Gladness and Laughter
Then Abraham fell on his face and laughed, and said to himself, “Can a child be born to a man who is a hundred years old? Can Sarah, who is ninety years old, bear a child?”
Genesis 21: 6
Now Sarah said, “God has brought laughter for me; everyone who hears will laugh with me.”
Tradition tells us that Moses wrote the book of Genesis. If so, we know that he could have begun chapter 17 this way: “Did you hear the one about the 90 year-old pregnant woman, and how she and her husband packed up and hit the road?”
Reading this story today, and reading where God gives Abraham and Sarah this news, it is not difficult to imagine their first reaction being “You’re kidding, right?” Yet when they realized God wasn’t kidding, the old couple laughed. Maybe at first, as the saying goes, they laughed to keep from crying. And it appears that God laughed also. In the language of today, it could all be described this way: “Pretty crazy, right?”

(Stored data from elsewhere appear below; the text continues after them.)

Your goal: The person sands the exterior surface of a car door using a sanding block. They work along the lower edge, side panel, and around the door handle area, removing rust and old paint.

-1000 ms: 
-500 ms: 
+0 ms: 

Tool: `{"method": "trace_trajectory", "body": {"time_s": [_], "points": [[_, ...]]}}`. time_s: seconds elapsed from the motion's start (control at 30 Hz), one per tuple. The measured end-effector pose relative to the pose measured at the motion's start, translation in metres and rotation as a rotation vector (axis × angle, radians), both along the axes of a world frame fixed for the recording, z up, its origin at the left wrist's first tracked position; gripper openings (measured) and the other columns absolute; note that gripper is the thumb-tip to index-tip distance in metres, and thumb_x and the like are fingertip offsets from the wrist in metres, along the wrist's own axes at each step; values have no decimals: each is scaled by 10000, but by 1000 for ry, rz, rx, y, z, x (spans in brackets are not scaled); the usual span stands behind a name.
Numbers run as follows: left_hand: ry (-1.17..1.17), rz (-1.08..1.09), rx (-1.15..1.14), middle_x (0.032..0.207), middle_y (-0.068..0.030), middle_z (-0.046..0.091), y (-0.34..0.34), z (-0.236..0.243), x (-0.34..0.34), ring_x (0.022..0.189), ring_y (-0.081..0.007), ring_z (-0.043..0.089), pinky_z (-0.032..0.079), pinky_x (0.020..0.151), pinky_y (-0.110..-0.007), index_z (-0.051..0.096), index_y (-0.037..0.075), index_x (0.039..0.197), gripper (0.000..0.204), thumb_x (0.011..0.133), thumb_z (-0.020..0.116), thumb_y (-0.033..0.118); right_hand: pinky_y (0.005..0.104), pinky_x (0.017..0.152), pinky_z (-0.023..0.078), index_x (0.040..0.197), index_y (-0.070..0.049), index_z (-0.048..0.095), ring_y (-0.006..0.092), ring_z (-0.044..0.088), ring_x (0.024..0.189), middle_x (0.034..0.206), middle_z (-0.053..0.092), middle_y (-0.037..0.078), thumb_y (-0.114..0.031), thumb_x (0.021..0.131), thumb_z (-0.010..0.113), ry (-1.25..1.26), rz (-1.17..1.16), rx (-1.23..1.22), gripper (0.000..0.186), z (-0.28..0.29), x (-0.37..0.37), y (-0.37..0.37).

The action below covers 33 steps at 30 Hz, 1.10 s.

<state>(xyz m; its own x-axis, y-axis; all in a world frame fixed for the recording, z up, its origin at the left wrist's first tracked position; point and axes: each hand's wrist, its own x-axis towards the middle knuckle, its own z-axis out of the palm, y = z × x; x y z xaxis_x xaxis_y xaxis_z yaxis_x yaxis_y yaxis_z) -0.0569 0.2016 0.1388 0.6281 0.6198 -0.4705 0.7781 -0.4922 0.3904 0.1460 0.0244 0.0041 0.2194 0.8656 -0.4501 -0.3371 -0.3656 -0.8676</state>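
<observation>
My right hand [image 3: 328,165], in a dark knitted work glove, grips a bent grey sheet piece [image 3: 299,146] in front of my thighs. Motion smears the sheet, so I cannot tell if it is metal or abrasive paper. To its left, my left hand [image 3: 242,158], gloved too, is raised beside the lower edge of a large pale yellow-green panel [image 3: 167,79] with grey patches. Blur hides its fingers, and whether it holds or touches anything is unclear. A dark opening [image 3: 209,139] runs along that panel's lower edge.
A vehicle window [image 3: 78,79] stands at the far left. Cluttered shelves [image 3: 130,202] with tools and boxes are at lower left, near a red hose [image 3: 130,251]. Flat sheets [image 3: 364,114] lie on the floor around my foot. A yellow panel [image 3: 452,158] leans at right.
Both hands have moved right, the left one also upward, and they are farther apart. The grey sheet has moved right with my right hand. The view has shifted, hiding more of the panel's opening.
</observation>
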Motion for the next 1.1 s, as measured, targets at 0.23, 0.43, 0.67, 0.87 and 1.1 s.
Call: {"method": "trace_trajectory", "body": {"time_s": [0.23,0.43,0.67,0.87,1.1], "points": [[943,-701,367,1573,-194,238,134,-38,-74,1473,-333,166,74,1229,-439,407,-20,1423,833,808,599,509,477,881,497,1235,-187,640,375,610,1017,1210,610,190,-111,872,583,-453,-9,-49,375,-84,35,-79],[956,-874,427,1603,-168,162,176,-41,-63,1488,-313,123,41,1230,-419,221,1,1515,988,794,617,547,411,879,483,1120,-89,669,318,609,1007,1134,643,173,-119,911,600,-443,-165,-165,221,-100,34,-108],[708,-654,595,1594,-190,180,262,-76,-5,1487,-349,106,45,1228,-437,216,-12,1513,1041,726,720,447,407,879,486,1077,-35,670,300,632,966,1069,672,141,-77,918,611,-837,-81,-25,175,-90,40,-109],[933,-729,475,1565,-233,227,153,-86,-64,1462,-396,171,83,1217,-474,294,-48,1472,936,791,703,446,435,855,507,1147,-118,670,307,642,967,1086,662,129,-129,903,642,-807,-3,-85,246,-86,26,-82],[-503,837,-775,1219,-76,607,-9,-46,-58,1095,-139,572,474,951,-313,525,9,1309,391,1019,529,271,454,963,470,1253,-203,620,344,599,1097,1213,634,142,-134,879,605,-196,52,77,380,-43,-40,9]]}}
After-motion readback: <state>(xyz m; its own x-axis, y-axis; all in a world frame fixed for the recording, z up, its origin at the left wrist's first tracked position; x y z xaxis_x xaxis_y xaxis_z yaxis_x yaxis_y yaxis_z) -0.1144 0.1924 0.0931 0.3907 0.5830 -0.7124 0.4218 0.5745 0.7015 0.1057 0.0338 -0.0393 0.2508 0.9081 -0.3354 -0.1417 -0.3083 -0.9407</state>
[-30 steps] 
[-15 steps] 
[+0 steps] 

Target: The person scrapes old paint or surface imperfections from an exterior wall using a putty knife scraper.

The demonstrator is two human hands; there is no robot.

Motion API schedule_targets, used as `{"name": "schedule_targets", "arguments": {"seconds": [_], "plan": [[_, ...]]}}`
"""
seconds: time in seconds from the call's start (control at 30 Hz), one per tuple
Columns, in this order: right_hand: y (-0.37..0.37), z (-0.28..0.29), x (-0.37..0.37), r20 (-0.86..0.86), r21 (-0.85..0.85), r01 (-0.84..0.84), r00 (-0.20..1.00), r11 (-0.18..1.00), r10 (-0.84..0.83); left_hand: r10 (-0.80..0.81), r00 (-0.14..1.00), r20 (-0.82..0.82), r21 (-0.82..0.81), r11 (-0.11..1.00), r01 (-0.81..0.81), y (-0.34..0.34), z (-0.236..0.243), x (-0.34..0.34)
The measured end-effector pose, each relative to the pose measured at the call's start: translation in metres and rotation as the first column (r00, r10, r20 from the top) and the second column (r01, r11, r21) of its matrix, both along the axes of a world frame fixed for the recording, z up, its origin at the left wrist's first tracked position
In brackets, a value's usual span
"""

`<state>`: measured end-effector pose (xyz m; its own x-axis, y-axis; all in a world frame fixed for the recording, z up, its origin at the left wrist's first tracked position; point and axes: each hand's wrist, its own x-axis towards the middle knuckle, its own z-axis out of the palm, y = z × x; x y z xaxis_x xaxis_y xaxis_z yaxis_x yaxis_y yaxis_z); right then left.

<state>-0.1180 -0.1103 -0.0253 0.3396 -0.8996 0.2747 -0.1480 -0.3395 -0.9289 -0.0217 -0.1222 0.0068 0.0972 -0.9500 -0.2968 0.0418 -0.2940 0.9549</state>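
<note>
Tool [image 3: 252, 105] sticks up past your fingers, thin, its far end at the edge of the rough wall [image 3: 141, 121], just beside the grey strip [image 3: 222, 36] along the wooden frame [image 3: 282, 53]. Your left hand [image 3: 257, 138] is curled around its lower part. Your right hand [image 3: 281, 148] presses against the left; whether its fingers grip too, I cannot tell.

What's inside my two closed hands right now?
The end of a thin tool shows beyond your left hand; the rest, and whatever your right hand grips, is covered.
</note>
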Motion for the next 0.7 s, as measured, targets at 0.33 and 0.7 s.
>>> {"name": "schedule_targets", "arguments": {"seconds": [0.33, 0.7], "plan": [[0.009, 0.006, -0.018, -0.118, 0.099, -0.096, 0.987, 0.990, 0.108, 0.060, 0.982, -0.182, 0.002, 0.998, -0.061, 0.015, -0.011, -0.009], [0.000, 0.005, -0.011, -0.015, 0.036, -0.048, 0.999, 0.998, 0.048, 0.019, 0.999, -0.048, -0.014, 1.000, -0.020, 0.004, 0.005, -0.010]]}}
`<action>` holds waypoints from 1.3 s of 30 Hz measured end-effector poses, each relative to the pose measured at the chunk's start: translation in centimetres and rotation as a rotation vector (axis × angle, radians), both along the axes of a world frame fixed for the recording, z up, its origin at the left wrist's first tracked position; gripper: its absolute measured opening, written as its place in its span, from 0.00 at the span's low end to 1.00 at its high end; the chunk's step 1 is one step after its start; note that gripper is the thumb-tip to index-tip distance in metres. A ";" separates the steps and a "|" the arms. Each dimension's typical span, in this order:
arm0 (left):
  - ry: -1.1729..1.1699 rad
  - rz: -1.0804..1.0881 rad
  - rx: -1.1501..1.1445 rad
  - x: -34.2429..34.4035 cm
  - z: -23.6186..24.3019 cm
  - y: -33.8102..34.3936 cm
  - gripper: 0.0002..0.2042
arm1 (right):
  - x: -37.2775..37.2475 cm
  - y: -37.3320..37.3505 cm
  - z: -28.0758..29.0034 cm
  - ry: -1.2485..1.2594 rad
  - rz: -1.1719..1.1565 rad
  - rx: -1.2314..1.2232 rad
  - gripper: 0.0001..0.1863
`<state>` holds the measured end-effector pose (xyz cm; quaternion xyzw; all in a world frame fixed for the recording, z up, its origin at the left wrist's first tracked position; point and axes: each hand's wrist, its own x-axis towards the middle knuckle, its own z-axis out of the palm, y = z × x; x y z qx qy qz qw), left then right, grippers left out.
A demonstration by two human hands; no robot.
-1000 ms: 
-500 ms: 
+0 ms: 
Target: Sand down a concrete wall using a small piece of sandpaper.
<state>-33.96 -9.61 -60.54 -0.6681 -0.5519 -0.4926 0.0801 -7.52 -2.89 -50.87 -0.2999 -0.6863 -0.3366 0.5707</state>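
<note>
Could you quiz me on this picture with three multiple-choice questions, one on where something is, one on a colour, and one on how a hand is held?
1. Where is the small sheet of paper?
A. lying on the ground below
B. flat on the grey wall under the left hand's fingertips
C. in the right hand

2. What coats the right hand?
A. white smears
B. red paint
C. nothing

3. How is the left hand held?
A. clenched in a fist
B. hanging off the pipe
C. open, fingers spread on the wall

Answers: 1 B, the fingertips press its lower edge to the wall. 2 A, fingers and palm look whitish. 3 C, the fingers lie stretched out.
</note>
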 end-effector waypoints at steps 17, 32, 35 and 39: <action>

When I was a senior in high school, on graduate Sunday in our church, Rev. Bill Kinnett preached a sermon that I remember to this day. In his sermon he advised us graduates: “Take your life seriously. Take your work and your faith seriously. But don’t take yourself too seriously.”
In other words, learn to laugh at yourself. Your life will not always be a bed of roses, and if you can laugh in the hard times, it will help you.
Nowadays it is what we sometimes call “a healthy coping mechanism.”
In his book, The Laugh Shall Be First, Will Willimon writes that, “among all of God’s creatures, human beings are the only animals who both laugh and weep – for we are the animals who are struck with the difference between the way things are and the way things ought to be.”
But there is more to it than that. We have the mildly humorous fact that a 90 year-old woman and her 100 year-old husband would be picked by God to have a child. It is all wildly improbable, including the fact that they would be picked not only to make a new start for themselves, but to make a new start for the many, many people that would follow. “Like stars in the sky and sands on the seashore” is how the descendants are described.
And we have the realization that ‘wildly improbable’ is the nature of God. It is how God operates. We follow a God who, somewhere in the mix of all that God is, has a sense of humor and wants us to laugh. Because laughter is related to gladness, and gladness is at the heart of God.
The text says that Abraham, when given the news about the baby, “fell on his face and laughed” and that Sarah laughed also. They laughed so hard that they even named the baby Isaac, which means laughter.
Indeed, God must have appreciated that Abraham and Sarah embraced this new beginning with all of the possibilities it offered. No doubt God also appreciated that they greeted this surprise with a sense of gladness and with rip-roaring laughter.
We know there is real pain and sadness in the world, particularly right now. We don’t minimize it or deny that it exists. We know that to acknowledge pain is generally a required step towards healing.
But we also know that even and perhaps especially in the midst of tears there is the hope of gladness and the possibility of laughter. The gladness comes from knowing that we live under the providence of a loving and wildly improbable God.
A hymn for today, “In Thee Is Gladness” written in 1598, includes these words:
In thee is gladness, amid all the sadness Jesus, sunshine of my heart.
Our souls thou makest, our bonds thou breakest; who trusts thee surely hath built securely, and stands forever, Alleluia!
If God be ours, we fear no powers, not of earth or sin or death. We shout for gladness, triumph o’er sadness, loving and praising, voices still raising glad hymns forever, Alleluia!
For us, our great good news is that we live under the providence of a God who continually offers us the possibility of new life. Where we find that new life, may we greet it with gladness and laughter. Thanks be to God. Amen.